July 22, 2011
Almost each month I see discussions about character encodings on various software forums. Most of the time these are pure urban myths, legends, hoaxes and rumors. Actually I am surprised how many software developers simply have no idea about the subject.
Here is my attempt to define all these terms in single place and in compact form:
- windows1251, utf-8, ascii, koi8, etc. are all “transport” encodings of UNICODE code points. Encoding defines format of transmission(or storage) of a text – meaningful sequence of characters of human language(s).
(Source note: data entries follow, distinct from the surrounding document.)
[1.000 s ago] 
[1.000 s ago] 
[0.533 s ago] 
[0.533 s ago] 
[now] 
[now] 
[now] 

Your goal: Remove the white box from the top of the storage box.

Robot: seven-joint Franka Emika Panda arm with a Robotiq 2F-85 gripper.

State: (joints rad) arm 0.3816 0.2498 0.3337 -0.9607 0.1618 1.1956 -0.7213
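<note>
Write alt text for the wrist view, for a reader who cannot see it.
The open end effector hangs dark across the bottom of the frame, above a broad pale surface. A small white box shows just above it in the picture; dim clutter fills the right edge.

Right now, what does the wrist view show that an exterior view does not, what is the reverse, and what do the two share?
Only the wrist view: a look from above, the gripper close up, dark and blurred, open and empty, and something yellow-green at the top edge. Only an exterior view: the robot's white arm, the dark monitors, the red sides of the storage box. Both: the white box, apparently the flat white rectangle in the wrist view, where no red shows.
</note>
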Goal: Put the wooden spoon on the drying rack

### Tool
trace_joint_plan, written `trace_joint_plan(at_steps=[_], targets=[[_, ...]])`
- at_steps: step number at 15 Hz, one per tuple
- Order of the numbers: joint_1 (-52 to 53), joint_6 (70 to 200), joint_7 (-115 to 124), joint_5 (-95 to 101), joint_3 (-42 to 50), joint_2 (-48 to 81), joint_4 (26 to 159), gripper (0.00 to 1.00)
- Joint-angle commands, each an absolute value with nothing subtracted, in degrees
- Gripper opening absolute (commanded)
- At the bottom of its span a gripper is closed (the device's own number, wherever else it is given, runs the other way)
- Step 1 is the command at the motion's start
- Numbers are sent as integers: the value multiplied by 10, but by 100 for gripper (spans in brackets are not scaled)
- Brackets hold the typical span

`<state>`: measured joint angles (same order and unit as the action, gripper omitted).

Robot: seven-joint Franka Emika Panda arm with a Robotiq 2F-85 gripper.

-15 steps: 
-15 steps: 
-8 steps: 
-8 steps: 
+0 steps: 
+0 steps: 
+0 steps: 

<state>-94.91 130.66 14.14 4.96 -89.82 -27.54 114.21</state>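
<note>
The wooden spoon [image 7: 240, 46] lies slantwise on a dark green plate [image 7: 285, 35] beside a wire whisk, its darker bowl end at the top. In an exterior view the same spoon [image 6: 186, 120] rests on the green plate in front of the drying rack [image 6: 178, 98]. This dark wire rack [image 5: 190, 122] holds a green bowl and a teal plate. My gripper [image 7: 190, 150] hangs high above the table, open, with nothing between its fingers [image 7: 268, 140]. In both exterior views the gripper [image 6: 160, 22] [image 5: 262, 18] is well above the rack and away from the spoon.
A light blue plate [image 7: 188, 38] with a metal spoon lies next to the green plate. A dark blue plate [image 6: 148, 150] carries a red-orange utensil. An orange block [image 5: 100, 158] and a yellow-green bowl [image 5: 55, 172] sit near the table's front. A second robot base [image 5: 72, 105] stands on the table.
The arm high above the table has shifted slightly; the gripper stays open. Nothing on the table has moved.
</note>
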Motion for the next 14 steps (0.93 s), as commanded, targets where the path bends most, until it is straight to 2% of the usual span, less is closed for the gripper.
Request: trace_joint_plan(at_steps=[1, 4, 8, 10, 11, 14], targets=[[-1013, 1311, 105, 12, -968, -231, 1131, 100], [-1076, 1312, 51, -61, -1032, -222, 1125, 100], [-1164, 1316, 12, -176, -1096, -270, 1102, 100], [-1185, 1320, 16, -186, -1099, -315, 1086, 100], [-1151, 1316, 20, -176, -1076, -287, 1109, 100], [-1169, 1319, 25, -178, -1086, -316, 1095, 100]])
- UNICODE code point is a 21-bit number – index of a character in UNICODE database (table).
- Each encoding is characterized by its code unit.
- Code unit – smallest non-dividable element of the sequence. In most of encodings code unit is a byte – 8-bit number. But there are exceptions. For example: ASCII-7 – 7 bits, UTF-16 – 16 bits, UTF-32 32-bit integer.
- Encoding can be full – covers whole UNICODE range (e.g. UTF-8) and it can be partial (for example ASCII) – maps subset of UNICODE code points to code units of particular encoding. Strictly speaking any official encoding like ASCII, Windows-1251, etc. is a UNICODE encoding if it has official and/or well known definition of code units mapping to UNICODE.
- Encoding may have variable number of code units per single UNI-code: UTF-8, UTF-16, GB18030, etc. And there are “fixed” encodings with 1:1 mapping of code unit to UNICODE code points: ASCII, ISO/IEC 8859-1, Windows-1252, and so on.
About UCS-2 and UCS-4.
- UCS-2 – is a 16-bit subset of big UNICODE table. Sometimes is used as a synonym of BMP range – Basic Multilingual Plane.
- UCS-4 – is a full range of UNICODE table (32 bits number where 21 bits are used).
- UCS-2 and UCS-4 are not encodings. These are just names of historic ranges of character codes (UNICODE code points).
- As an examples:
- In my TIScript string is a UTF-16 sequence so it can operate by full UNICODE range. Thus
str.lengthcan be larger than number of characters in string (e.g. for some Far East texts).
str[i]will give you number from 0 to 0xFFFF – value of UTF-16 code unit. But if you will write:
for(var codePoint in "...str..." ) stdout.printf("%d ", codePoint);
you will get sequence of real UNICODE code points from string.
And that is pretty much it. Not a rocket science, is it?